--- Your task ---
Starting with the line containing "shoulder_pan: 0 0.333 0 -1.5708" and going on through the line containing "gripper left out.", return the lines of the data below exactly, and only those.

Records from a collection
——————————

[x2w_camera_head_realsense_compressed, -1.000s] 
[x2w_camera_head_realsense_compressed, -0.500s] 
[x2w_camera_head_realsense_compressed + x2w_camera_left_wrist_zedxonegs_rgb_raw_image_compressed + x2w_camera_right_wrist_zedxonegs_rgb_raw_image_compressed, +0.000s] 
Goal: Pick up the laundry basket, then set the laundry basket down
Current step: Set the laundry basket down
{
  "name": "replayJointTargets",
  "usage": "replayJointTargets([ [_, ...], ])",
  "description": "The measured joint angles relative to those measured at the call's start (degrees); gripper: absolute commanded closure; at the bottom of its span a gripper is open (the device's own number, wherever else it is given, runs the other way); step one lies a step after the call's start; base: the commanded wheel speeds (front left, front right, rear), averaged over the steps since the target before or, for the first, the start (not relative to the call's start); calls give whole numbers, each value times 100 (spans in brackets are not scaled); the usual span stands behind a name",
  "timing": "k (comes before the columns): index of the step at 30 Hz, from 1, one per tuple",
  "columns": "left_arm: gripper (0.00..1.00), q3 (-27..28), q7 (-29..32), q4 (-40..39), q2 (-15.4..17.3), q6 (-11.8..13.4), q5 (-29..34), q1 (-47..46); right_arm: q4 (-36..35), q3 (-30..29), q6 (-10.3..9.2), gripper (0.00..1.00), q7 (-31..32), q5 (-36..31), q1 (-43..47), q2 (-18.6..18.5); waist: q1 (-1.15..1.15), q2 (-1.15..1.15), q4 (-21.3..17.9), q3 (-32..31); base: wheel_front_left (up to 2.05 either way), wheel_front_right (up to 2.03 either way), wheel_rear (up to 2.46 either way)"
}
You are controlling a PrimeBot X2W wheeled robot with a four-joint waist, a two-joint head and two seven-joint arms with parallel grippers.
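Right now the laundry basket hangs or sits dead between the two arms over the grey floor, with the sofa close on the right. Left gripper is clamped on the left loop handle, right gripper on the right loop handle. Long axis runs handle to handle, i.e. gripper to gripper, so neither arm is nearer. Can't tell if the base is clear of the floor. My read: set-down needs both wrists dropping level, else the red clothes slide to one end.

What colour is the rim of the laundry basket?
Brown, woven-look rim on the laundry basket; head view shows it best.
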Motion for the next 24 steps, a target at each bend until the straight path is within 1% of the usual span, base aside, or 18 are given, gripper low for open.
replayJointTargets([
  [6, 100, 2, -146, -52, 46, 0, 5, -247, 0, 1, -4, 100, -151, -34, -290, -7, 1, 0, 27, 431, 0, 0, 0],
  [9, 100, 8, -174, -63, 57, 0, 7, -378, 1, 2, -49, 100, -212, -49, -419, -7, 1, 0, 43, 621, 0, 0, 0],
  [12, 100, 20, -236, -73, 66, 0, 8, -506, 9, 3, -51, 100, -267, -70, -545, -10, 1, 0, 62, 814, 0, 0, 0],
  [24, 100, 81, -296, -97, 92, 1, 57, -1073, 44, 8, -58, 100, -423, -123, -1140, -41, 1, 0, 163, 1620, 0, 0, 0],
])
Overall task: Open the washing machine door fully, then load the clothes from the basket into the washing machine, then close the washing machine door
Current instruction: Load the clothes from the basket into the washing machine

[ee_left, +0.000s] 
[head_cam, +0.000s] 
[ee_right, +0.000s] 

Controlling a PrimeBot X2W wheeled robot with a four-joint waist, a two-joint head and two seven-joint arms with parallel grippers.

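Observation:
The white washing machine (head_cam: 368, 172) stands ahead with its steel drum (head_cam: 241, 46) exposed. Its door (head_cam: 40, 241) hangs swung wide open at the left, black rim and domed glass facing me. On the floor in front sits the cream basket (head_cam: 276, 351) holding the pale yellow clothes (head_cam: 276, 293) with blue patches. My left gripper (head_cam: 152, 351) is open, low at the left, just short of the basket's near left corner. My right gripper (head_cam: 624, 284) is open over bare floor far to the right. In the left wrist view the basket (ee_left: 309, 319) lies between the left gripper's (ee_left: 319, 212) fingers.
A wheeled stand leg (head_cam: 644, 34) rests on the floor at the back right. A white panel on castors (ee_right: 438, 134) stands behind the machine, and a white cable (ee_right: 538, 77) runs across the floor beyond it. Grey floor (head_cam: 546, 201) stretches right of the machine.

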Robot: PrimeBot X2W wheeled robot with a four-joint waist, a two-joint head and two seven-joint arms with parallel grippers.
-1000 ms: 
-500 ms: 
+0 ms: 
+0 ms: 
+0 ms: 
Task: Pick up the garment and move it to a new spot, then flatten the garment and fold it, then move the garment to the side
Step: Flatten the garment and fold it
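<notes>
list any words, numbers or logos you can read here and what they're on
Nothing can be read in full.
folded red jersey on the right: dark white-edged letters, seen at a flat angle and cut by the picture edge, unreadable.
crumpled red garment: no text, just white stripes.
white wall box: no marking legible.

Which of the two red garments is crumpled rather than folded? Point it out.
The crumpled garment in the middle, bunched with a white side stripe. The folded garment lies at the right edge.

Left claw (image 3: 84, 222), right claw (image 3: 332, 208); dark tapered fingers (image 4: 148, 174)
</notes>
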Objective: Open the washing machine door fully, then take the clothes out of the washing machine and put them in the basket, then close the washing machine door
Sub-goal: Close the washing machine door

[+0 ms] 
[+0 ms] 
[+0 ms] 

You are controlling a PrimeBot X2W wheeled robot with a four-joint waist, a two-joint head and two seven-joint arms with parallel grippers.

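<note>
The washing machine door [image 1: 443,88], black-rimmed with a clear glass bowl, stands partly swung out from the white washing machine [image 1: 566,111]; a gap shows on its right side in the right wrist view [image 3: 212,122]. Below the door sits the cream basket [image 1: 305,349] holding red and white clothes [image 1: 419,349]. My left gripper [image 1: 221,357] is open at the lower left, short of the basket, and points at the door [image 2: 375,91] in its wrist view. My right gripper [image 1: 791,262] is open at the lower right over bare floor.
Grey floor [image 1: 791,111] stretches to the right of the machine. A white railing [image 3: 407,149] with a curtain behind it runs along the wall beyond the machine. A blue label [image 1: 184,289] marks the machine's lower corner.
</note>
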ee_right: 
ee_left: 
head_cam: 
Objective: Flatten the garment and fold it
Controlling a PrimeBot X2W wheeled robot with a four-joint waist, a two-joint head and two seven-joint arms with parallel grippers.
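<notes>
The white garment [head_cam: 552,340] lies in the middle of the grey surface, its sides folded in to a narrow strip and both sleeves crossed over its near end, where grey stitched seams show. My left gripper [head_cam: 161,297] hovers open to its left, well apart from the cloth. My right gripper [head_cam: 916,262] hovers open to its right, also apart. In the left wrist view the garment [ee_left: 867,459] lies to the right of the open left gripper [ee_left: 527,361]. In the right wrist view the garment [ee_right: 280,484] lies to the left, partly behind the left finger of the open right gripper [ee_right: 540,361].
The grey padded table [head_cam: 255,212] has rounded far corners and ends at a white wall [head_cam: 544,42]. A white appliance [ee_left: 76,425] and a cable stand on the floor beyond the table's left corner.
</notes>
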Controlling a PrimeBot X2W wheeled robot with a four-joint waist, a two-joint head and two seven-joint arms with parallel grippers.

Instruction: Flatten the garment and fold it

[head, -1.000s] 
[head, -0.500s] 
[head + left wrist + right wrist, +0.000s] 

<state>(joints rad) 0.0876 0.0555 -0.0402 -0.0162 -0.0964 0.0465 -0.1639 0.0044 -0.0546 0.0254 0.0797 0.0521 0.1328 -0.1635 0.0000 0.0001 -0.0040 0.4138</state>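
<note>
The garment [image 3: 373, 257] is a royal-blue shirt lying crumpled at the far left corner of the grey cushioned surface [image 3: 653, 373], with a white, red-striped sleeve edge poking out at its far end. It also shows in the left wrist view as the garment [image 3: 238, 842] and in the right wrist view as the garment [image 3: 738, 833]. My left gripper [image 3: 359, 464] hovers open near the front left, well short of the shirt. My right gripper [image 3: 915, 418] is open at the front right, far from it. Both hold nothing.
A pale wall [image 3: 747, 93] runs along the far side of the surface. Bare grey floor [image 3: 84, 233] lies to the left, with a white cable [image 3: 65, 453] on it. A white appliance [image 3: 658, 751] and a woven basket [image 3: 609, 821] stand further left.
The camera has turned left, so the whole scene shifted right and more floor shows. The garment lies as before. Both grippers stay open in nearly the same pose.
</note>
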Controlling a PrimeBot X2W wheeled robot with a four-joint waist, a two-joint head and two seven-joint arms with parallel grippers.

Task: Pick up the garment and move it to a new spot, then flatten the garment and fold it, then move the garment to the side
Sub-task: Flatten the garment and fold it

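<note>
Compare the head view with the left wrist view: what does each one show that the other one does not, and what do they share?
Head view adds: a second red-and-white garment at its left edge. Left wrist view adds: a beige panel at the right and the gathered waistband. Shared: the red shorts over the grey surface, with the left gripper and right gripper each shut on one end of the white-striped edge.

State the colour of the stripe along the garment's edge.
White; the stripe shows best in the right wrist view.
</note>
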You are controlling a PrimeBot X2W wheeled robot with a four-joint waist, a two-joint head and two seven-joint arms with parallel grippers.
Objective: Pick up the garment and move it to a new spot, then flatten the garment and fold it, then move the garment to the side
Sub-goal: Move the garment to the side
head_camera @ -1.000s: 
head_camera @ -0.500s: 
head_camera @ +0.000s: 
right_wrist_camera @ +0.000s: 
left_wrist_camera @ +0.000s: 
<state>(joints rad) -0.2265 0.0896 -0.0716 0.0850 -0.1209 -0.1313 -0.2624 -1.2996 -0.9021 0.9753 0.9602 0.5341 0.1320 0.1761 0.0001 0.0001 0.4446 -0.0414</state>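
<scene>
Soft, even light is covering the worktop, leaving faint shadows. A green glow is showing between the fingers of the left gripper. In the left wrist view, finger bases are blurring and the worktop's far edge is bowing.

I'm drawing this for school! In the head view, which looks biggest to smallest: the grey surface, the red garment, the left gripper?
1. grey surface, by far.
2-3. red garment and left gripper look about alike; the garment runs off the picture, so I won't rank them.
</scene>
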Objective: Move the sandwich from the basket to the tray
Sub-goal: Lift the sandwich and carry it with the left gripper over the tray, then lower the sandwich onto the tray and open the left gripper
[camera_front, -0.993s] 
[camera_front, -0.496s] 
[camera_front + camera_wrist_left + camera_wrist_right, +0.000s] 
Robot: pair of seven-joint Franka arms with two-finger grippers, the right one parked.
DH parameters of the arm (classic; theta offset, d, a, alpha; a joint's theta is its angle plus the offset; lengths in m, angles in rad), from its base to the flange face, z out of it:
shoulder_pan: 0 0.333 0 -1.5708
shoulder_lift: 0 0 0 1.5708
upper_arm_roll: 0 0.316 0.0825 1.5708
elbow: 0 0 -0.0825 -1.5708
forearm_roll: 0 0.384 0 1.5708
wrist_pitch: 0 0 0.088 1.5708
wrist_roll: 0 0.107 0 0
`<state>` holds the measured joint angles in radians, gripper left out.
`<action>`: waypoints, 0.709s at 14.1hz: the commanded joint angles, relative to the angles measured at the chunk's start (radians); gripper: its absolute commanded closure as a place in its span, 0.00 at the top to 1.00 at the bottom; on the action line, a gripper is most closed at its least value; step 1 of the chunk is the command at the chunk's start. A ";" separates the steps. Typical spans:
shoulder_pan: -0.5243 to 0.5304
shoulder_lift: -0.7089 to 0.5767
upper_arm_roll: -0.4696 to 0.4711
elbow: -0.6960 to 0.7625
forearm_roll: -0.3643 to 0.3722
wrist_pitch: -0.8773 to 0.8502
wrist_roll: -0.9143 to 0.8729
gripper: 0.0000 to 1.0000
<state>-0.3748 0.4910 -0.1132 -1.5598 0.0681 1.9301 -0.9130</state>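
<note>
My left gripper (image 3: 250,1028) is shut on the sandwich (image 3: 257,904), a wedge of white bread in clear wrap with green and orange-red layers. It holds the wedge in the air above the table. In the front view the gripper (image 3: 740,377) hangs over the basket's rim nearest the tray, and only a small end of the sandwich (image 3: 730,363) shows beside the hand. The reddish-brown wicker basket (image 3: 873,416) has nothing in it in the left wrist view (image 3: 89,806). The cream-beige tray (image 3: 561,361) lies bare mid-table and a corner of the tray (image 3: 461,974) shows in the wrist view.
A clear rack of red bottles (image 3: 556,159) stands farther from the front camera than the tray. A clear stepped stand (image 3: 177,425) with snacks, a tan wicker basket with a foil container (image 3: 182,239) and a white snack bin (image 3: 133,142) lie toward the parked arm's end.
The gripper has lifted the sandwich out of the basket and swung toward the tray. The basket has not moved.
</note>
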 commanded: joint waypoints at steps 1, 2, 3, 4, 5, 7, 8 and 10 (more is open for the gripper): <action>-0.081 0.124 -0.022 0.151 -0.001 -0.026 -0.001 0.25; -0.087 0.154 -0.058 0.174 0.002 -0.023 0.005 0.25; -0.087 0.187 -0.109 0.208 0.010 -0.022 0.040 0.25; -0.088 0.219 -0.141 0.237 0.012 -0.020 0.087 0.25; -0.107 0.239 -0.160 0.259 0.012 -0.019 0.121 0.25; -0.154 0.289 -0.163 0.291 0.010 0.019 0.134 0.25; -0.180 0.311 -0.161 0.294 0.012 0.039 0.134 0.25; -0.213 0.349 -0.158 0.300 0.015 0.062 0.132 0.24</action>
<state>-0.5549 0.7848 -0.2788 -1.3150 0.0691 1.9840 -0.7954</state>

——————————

--- Solved exercise ---
shoulder_pan: 0 0.333 0 -1.5708
shoulder_lift: 0 0 0 1.5708
upper_arm_roll: 0 0.316 0.0825 1.5708
elbow: 0 0 -0.0825 -1.5708
forearm_roll: 0 0.384 0 1.5708
wrist_pitch: 0 0 0.088 1.5708
wrist_roll: 0 0.107 0 0
`<state>` holds the measured joint angles in radians, gripper left out.

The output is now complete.